Enter the Belgian Ratzinger
In the post-Vatican II years, Belgium and the Netherlands have been known as the “lowlands” of liberal Catholicism. Here one is likely to find the most impoverished kind of Christianity in all of Christendom throughout history. Even the most liberal dioceses in the U.S. look rosy in comparison to the anemia that has long set in throughout the Lowlands. These are countries where those precious few who still attend Mass sit through the entire liturgy — no kneeling, no standing; and in some places, like the Church of the Madeleine in Brugge, Belgium, they sit on barstools instead of in pews.
The Netherlands, of course, gave the world the bestselling Dutch Catechism, the infamous 1966 re-writing of the tenets of the Catholic faith, specifically formulated to appeal to those hankering for a morally mushy brand of Christianity.
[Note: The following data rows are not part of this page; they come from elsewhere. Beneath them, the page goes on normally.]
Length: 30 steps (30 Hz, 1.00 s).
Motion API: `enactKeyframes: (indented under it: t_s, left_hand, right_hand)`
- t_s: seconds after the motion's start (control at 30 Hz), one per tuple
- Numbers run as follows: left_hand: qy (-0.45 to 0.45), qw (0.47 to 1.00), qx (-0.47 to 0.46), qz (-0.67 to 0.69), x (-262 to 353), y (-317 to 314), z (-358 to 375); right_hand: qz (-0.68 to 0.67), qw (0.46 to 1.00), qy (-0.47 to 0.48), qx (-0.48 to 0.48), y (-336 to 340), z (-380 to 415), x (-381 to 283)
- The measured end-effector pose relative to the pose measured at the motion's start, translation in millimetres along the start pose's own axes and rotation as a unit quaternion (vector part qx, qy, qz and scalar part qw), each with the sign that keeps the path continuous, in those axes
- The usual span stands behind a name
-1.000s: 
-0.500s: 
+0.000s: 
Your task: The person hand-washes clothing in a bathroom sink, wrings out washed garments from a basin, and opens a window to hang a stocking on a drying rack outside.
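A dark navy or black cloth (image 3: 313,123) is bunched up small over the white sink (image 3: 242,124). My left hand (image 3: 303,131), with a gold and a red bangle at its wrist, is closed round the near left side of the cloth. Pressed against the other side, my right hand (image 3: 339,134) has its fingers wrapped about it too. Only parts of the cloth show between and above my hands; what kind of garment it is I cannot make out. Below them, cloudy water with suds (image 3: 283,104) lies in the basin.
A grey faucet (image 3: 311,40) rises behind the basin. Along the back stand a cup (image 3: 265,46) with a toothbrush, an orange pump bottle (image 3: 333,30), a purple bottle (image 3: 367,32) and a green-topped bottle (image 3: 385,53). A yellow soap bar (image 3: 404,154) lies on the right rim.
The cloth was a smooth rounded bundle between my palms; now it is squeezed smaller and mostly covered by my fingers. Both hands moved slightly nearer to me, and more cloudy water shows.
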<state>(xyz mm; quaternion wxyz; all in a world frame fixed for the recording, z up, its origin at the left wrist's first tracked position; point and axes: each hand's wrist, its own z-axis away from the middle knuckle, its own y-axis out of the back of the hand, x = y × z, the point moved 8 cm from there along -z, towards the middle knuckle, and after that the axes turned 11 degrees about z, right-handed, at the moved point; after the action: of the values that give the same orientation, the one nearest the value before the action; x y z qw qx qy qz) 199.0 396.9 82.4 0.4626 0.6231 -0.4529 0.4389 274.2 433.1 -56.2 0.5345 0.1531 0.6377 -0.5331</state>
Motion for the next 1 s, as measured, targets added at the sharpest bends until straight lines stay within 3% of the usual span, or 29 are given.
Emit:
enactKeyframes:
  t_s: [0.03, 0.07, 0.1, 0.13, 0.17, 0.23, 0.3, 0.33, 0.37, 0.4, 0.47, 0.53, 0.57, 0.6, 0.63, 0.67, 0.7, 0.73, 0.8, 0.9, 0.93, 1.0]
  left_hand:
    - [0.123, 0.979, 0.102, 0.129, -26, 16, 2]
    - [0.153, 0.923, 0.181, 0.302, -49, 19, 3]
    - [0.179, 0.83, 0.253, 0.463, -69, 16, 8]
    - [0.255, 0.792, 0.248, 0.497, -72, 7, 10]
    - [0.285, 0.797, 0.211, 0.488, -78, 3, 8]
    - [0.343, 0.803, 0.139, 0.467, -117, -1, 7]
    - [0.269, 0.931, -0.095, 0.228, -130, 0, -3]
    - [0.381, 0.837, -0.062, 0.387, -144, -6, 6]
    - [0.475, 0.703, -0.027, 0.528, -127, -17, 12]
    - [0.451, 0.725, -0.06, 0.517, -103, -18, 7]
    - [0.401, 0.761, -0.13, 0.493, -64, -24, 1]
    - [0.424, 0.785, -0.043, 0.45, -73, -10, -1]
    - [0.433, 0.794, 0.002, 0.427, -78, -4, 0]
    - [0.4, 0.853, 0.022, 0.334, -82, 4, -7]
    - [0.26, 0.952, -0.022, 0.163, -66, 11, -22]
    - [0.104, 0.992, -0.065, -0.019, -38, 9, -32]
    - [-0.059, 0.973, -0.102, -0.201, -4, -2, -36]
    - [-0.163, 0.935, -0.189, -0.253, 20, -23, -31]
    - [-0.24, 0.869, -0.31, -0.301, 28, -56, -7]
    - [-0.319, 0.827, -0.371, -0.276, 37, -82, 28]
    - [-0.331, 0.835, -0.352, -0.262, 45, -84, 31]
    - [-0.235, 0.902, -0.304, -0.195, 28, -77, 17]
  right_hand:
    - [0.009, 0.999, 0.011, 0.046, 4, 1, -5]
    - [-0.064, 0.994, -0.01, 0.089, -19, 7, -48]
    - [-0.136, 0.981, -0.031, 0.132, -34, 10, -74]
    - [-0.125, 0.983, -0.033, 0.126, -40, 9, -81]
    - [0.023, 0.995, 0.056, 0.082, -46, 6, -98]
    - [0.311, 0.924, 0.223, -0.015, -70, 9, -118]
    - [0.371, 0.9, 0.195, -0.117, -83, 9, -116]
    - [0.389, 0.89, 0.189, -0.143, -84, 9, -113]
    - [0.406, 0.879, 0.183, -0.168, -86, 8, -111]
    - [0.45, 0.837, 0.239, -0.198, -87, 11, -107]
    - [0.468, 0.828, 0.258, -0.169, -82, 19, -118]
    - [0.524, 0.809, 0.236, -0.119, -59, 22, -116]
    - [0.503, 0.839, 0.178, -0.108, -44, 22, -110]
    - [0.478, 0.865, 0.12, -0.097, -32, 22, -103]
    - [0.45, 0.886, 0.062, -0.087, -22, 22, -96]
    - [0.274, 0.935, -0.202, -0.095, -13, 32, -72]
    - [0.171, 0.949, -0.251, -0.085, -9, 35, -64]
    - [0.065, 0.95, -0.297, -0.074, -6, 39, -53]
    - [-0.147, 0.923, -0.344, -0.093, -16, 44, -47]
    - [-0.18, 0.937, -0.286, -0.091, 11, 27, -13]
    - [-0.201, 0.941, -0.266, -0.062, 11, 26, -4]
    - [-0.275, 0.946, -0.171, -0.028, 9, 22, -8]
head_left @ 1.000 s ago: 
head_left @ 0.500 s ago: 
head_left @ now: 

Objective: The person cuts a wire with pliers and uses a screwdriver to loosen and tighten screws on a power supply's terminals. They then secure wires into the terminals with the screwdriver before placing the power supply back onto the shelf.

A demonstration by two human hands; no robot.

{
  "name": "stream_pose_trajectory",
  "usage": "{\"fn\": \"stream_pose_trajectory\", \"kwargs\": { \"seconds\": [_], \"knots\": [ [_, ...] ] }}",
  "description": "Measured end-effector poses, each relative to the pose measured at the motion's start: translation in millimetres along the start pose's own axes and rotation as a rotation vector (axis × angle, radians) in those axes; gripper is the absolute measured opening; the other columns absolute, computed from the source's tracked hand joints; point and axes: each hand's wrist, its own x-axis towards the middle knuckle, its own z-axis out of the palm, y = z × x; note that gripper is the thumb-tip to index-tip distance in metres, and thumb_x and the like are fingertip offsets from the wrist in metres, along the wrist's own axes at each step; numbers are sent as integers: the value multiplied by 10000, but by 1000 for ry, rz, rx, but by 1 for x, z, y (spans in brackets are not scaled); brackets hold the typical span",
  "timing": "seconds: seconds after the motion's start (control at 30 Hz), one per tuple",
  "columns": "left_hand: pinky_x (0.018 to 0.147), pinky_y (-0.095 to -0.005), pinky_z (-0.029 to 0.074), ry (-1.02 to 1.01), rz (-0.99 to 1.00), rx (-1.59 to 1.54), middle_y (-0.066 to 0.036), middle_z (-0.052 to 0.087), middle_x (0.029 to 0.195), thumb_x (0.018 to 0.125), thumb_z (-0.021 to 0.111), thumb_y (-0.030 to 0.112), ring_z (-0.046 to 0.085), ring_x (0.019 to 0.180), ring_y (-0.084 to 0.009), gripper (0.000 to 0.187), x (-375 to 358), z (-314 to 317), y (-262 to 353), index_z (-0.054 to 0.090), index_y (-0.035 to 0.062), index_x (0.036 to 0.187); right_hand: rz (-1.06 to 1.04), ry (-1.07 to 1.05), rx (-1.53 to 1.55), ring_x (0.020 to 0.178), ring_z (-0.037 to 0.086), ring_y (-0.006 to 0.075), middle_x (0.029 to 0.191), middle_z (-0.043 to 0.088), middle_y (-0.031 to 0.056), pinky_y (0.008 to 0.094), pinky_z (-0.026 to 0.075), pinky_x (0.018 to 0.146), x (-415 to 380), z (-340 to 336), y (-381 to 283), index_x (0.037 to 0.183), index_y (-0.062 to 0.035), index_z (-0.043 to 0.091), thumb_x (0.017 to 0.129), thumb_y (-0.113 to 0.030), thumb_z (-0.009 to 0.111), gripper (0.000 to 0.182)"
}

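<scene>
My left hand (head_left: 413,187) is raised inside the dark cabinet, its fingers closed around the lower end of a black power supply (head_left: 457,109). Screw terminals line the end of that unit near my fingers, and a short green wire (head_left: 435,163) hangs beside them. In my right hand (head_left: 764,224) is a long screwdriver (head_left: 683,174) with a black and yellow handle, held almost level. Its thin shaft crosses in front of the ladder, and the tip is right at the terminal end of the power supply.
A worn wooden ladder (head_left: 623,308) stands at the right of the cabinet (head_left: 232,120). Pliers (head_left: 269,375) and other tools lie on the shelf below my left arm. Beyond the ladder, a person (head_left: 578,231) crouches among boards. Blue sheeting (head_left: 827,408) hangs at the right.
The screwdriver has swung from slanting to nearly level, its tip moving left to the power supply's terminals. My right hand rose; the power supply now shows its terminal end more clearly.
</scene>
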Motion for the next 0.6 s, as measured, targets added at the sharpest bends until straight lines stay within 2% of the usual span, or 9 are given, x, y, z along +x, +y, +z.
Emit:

The book, put together by the Dutch hierarchy, was deemed so “undogmatic” and misleading that American Bishop Robert Joyce refused to give his imprimatur to an edition slated to appear in the U.S.
Just next door, Belgium is home to the beautiful campus of the Catholic University of Louvain. Rich in history, Louvain (Leuven in Flemish) has earned a reputation as the most liberal pontifical university in the world. If you think Notre Dame and Georgetown are morally and religiously ambiguous, these flagship Catholic universities in North America glow positively traditional when compared to Louvain.
Further, both the Netherlands and Belgium have boasted the most liberal cardinals in the land in recent decades. The leader of the Church in Belgium is traditionally the archbishop of Mechelen-Brussels. Since 1962 this post has been held by just two men. On the orthodoxy meter, Leo Jozef Cardinal Suenens (1961-1980) and Godfried Cardinal Daneels (1980-2010) were about the equivalent of Archbishop Rembert Weakland and Joseph Cardinal Bernardin — at best.